- INSTRUCTIONS TO FOLLOW -
An exact, complete copy of the data that follows is needed.

- DATASET EXTRACT -
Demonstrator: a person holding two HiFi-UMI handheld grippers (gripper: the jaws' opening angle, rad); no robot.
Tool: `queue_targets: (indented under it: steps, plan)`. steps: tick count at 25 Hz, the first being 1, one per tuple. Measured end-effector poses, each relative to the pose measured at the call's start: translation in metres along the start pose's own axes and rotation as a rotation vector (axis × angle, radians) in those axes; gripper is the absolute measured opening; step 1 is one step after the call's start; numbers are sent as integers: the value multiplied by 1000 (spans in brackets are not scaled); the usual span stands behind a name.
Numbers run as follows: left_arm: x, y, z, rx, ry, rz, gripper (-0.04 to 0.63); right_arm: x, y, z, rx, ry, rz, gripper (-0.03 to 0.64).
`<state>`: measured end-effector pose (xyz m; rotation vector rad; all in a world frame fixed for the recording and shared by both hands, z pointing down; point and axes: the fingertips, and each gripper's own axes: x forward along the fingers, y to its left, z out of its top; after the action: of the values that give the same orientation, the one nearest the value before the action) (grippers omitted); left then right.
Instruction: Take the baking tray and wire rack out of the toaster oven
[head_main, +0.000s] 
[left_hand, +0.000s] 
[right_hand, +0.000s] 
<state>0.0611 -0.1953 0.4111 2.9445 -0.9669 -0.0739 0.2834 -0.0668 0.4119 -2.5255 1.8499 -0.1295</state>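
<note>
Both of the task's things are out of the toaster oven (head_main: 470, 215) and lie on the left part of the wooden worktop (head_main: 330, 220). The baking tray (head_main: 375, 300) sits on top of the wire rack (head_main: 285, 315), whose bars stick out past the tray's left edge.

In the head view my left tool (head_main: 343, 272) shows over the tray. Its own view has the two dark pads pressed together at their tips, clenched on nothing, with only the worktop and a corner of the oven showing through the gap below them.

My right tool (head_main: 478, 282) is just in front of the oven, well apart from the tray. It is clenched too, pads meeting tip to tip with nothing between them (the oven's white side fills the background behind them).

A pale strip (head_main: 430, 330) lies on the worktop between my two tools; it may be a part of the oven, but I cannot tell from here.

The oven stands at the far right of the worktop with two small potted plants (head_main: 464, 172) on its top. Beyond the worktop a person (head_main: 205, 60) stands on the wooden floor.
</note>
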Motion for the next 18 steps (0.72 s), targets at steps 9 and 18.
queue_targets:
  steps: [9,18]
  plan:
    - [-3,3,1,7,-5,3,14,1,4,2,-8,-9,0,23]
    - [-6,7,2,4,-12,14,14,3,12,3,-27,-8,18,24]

- WRITTEN REPLY -
Demonstrator: a person holding two HiFi-UMI handheld grippers (gripper: the jaws' opening angle, rad); no robot.
Tool: `queue_targets: (indented under it: steps, plan)`. steps: tick count at 25 Hz, the first being 1, one per tuple. Measured end-effector poses, each relative to the pose measured at the call's start: translation in metres along the start pose's own axes and rotation as a rotation vector (axis × angle, radians) in those axes; gripper is the absolute measured opening; step 1 is one step after the call's start; numbers are sent as integers: the value multiplied by 1000 (spans in brackets are not scaled); the usual span stands behind a name.
Numbers run as follows: left_arm: x, y, z, rx, ry, rz, gripper (-0.04 to 0.63); right_arm: x, y, z, rx, ry, rz, gripper (-0.03 to 0.64).
`<state>`: measured end-effector pose (xyz m; rotation vector rad; all in a world frame fixed for the recording and shared by both hands, z pointing down; point and axes: the fingertips, and each gripper's own axes: x forward along the fingers, y to its left, z out of its top; after the action: of the values that give the same orientation, the one nearest the value before the action) (grippers omitted); left then right.
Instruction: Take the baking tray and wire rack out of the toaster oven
[head_main, +0.000s] 
[left_hand, +0.000s] 
[right_hand, +0.000s] 
<state>0.0611 -0.1953 0.4111 2.9445 -0.9669 -0.0739 0.2834 -0.0668 0.4119 -2.5255 1.8499 -0.1295</state>
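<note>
Both of the task's things are out of the toaster oven (head_main: 470, 215) and lie on the left part of the wooden worktop (head_main: 330, 220). The baking tray (head_main: 375, 300) sits on top of the wire rack (head_main: 285, 315), whose bars stick out past the tray's left edge.

In the head view my left tool (head_main: 343, 272) shows over the tray. Its own view has the two dark pads pressed together at their tips, clenched on nothing, with only the worktop and a corner of the oven showing through the gap below them.

My right tool (head_main: 478, 282) is just in front of the oven, well apart from the tray. It is clenched too, pads meeting tip to tip with nothing between them (the oven's white side fills the background behind them).

A pale strip (head_main: 430, 330) lies on the worktop between my two tools; it may be a part of the oven, but I cannot tell from here.

The oven stands at the far right of the worktop with two small potted plants (head_main: 464, 172) on its top. Beyond the worktop a person (head_main: 205, 60) stands on the wooden floor.
</note>
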Motion for the next 18 steps (0.72 s), targets at steps 9 and 18.
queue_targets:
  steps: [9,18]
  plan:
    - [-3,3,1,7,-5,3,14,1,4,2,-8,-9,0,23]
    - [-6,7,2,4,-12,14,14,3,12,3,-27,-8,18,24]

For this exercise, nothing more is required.